The organization’s programs, meanwhile, explore native flora, micro-environments, and regional ecology. This season includes: “Orchids of New England,” with trust botanist Neela de Zoysa (Garden in the Woods, May 23); a landscape study of the Radcliffe Sunken Garden (Cambridge, May 31); and “Citizen Science with the Beecology Project,” with the effort’s co-leader, Worcester Polytechnic Institute research assistant professor Robert Gegear (Nasami Farm, June 23; and learn more about Beecology and Greater Boston bee projects in this issue).

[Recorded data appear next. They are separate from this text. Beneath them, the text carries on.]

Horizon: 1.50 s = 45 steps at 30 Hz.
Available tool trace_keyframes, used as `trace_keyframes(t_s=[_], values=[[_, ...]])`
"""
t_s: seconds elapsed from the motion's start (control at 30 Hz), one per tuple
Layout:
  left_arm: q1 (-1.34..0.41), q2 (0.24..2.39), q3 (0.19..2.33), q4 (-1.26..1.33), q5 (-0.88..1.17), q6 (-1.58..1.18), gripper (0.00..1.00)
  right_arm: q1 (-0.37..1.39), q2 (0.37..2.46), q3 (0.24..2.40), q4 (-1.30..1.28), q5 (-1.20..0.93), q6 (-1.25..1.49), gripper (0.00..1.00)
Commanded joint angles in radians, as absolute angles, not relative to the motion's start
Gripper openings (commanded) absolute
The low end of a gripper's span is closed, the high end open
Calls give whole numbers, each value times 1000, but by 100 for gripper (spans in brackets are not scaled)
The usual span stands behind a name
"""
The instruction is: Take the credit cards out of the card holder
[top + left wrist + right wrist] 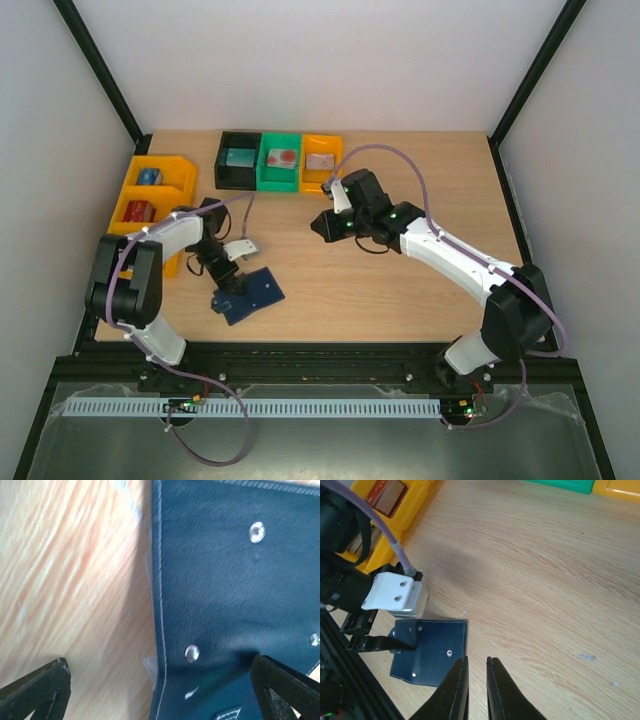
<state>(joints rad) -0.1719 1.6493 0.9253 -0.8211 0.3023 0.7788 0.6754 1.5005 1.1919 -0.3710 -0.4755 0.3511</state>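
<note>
Pale wood covers the counter (400,290), walled in white on three sides, with a row of three bins at the far edge: black (238,160), green (280,162) and orange-yellow (322,162), each holding a small item. Two joined yellow bins (152,195) stand at the left edge. The card holder (255,292), a dark navy-blue wallet, lies flat on the counter near the front left, just right of the yellow bins and well apart from the far row. Its stitched outer side faces up, with small metal studs (256,532) showing. Whether cards sit inside cannot be told from these views. The left hand (225,292) is down at the holder's near-left corner, its fingers spread wide and clamped on nothing. In the left wrist view one finger (40,690) is over bare wood and the other (282,690) is over the blue leather, so the stitched edge runs between them. The right hand (324,225) hangs over the middle of the counter, well apart from the holder, pointing towards it. Its fingers (455,690) are all but closed, with only a slim strip of wood showing between them, and they hold nothing.
</note>
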Motion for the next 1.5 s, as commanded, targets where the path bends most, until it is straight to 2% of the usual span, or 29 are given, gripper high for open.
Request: trace_keyframes(t_s=[0.0, 0.1, 0.27, 0.37, 0.43, 0.47, 0.53, 0.67, 0.83, 0.97, 1.13, 1.2, 1.27, 1.3, 1.4, 1.43, 1.47], values=[[-219, 1769, 923, -852, 407, 856, 99, 686, 1465, 1162, -405, -421, 351, 11], [-227, 1788, 902, -879, 414, 900, 92, 686, 1459, 1158, -405, -408, 345, 12], [-248, 1777, 899, -874, 419, 887, 63, 686, 1480, 1194, -427, -411, 323, 12], [-282, 1776, 892, -873, 402, 873, 39, 686, 1481, 1203, -435, -408, 317, 12], [-288, 1774, 897, -871, 402, 856, 10, 686, 1475, 1201, -431, -417, 315, 13], [-288, 1771, 905, -872, 399, 844, 3, 686, 1468, 1199, -430, -422, 314, 13], [-288, 1752, 925, -885, 400, 832, 2, 686, 1458, 1197, -433, -418, 309, 13], [-281, 1678, 996, -848, 373, 727, 2, 682, 1437, 1199, -439, -400, 303, 14], [-289, 1566, 1138, -770, 212, 597, 2, 669, 1421, 1211, -456, -373, 296, 14], [-374, 1487, 1205, -638, -151, 589, 2, 638, 1400, 1214, -471, -295, 319, 11], [-564, 1458, 1184, -433, -596, 679, 2, 602, 1375, 1211, -464, -255, 341, 9], [-637, 1470, 1157, -409, -626, 664, 2, 598, 1366, 1206, -458, -249, 344, 9], [-692, 1493, 1127, -492, -535, 638, 2, 598, 1359, 1201, -457, -251, 345, 9], [-725, 1508, 1111, -562, -456, 631, 9, 598, 1356, 1199, -459, -253, 345, 9], [-845, 1532, 1078, -868, -97, 689, 74, 597, 1347, 1193, -478, -242, 337, 10], [-901, 1511, 1062, -945, 30, 732, 91, 598, 1343, 1188, -485, -232, 333, 10], [-949, 1472, 1046, -987, 144, 766, 98, 597, 1339, 1183, -487, -221, 331, 10]])
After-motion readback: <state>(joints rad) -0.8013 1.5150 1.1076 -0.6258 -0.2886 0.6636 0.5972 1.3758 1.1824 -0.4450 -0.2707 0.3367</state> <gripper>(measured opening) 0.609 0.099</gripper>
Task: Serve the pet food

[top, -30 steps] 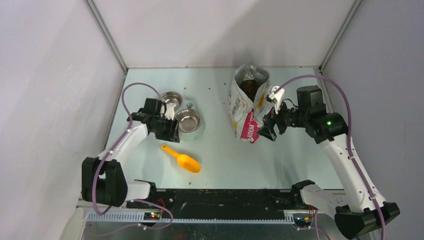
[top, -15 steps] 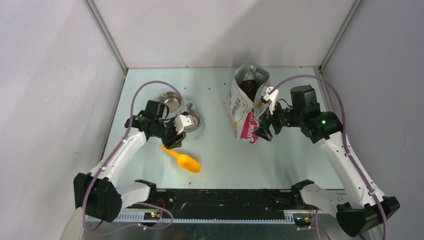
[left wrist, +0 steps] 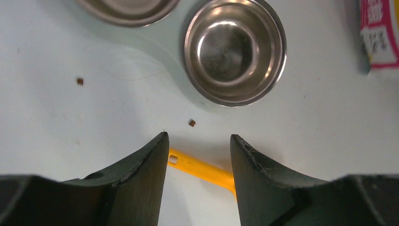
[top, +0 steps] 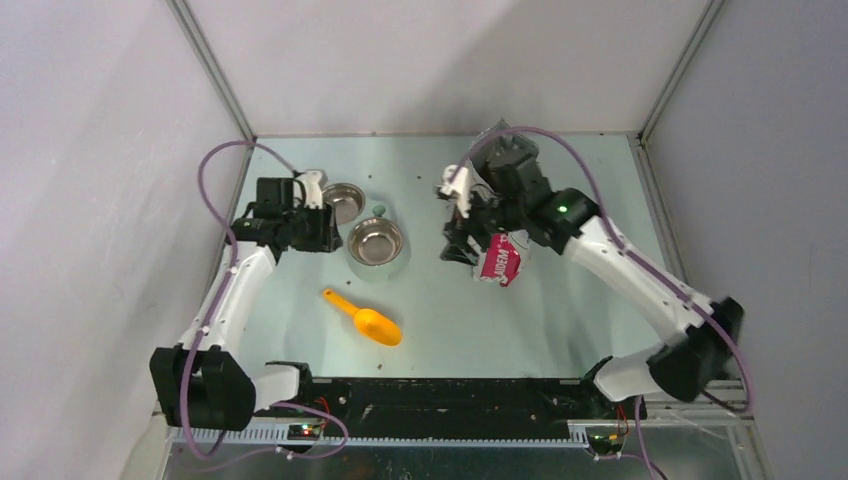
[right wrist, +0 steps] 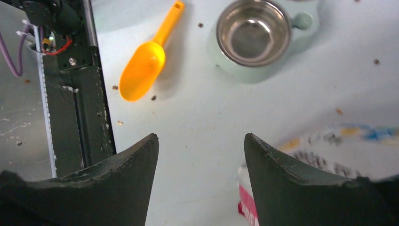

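Note:
Loose pet food pieces (left wrist: 192, 123) lie on the table; the arm hides the bag's open top. The printed bag (top: 497, 258) stands at centre right, blurred in the right wrist view (right wrist: 348, 146). An orange scoop (top: 365, 318) lies empty on the table, also in the right wrist view (right wrist: 142, 70). My left gripper (top: 322, 235) is open and empty beside the steel bowls (top: 376, 242). In the left wrist view, its gripper (left wrist: 197, 141) frames the scoop handle (left wrist: 197, 167). My right gripper (top: 458, 245) is open and empty just left of the bag; it is also in its wrist view (right wrist: 201, 141).
Two steel bowls sit in a pale green holder (right wrist: 301, 21); the nearer one (left wrist: 234, 52) and the farther one (top: 343, 200) are empty. Stray kibble (right wrist: 200, 25) dots the table. The black base rail (right wrist: 89, 117) runs along the near edge.
My left gripper drew back from the scoop handle to beside the bowls. My right arm swung left across the bag, and its gripper is now on the bag's left side.

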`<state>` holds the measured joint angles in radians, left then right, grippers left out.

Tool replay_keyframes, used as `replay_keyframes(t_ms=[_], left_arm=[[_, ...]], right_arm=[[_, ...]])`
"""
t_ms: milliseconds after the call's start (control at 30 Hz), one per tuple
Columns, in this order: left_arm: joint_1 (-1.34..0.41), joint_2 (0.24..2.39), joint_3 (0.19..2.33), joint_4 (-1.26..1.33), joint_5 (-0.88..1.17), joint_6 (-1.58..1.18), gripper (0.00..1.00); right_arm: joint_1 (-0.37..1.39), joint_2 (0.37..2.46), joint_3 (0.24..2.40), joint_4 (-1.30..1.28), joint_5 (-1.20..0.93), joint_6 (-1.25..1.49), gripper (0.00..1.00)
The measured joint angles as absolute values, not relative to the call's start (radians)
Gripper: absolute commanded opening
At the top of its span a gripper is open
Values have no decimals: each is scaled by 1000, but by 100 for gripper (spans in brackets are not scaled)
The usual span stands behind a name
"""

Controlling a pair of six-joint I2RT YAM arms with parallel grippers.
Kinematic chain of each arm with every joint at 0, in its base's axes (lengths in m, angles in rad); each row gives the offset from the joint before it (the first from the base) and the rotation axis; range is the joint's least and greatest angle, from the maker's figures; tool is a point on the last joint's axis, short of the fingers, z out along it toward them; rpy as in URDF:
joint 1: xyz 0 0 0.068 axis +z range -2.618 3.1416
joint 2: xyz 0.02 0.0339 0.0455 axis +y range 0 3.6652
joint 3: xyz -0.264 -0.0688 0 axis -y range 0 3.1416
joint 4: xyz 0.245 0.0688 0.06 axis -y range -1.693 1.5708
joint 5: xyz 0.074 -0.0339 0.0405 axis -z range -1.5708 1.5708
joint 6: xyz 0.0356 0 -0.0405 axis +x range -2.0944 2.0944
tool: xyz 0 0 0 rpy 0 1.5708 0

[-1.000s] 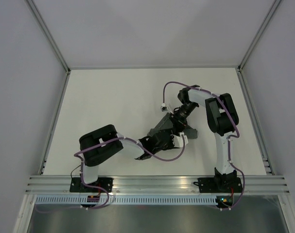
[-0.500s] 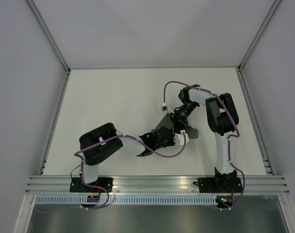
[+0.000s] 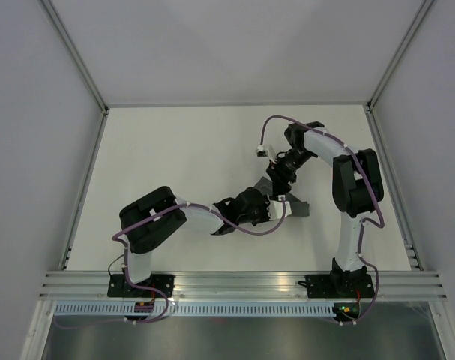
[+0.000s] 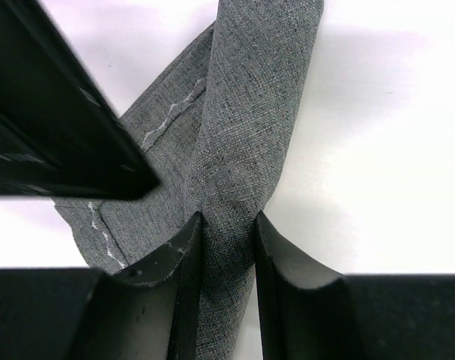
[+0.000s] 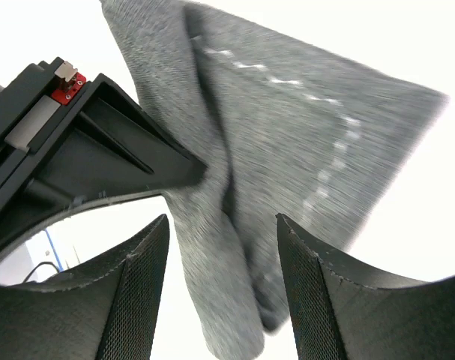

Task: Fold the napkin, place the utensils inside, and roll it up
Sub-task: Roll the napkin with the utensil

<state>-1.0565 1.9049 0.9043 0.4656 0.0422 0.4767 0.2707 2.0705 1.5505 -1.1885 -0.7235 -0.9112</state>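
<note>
While left gripper [image 4: 227,229] pinches napkin [image 4: 249,112] fold, right gripper [image 5: 223,240] gapes wide; napkin between fingers [image 5: 137,300].

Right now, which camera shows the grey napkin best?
The left wrist view: the napkin is sharp, stitching visible, pinched between fingers. The right wrist view blurs the napkin; overhead, arms hide most of it.

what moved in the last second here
The right arm swung toward the far side of the table, its elbow shifting right, drawing the open right gripper back along the napkin. The left gripper, shut on the napkin, edged slightly right. The napkin stayed bunched between the two grippers.
</note>
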Motion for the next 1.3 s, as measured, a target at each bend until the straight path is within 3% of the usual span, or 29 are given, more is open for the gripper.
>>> replay_keyframes(t_ms=[267,467,700,1033,1300], left_arm=[[-990,1903,973,336,228,392,10],[-897,1925,1054,190,455,305,11],[-811,2032,1231,-12,689,234,14],[-785,2154,1388,-213,911,166,17],[-774,2194,1419,-264,989,128,18]], right_arm=[[156,1890,1458,-1081,-719,-850,65],[94,1568,1177,-891,-694,-814,68],[160,1221,865,-664,-639,-808,70],[506,1172,610,-393,-382,-796,70],[616,1235,594,-284,-271,-789,67]])
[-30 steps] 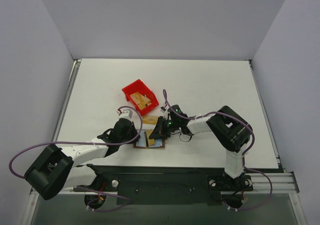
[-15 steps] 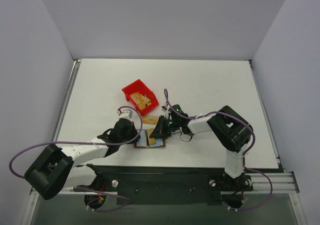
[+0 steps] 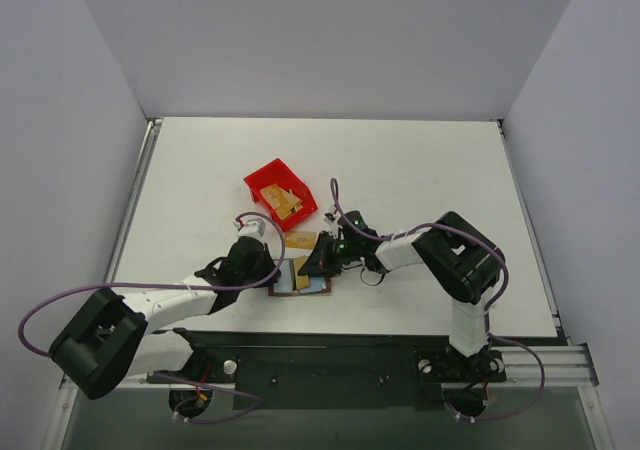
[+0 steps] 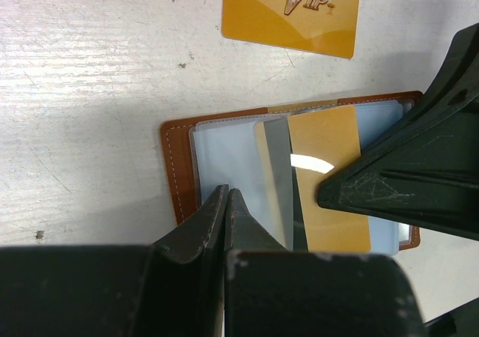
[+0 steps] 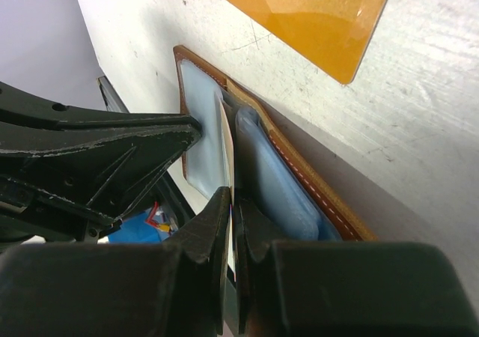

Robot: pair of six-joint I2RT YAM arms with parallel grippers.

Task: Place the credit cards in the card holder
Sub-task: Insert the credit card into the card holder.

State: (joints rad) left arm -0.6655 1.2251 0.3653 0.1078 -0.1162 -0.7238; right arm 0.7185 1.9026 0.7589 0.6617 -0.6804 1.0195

The rarer lady’s slipper Cypripedium reginae
Photograph courtesy of Native Plant Trust and Garden in the Woods

Nasami Farm, near Northampton, opens for the season on April 27. It’s a fun day trip for those seeking to buy native plants from its nursery. But the trust’s other sanctuaries offer much more for visitors to explore. Edelstein recommends looking for “gorgeous ‘showy lady’s-slippers,’ wild orchids, and bog plants” this June at the 40-acre Eshqua Bog Natural Area, near Woodstock, Vermont, an area saved from development and owned jointly with the Vermont chapter of The Nature Conservancy. The much larger Hobbs Fern Sanctuary, in Lyman, New Hampshire, is home to more than 40 varieties of these lush, moisture-loving plants. In Woolwich, Maine, the Robert P. Tristram Coffin Wildlife Reserve encompasses 177 acres of sandy shores and tidal marshes—prime wetland-species habitat and a refuge for migratory and other shore birds, along with endangered pink lady’s-slippers. And this summer, farther up the Maine coast, stop into the Harvey Butler Rhododendron Sanctuary to explore these hardy New England flowering shrubs. Its grand, five-acre stand of great rosebay (Rhododendron maximum), Edelstein adds, typically explodes into bloom by mid July.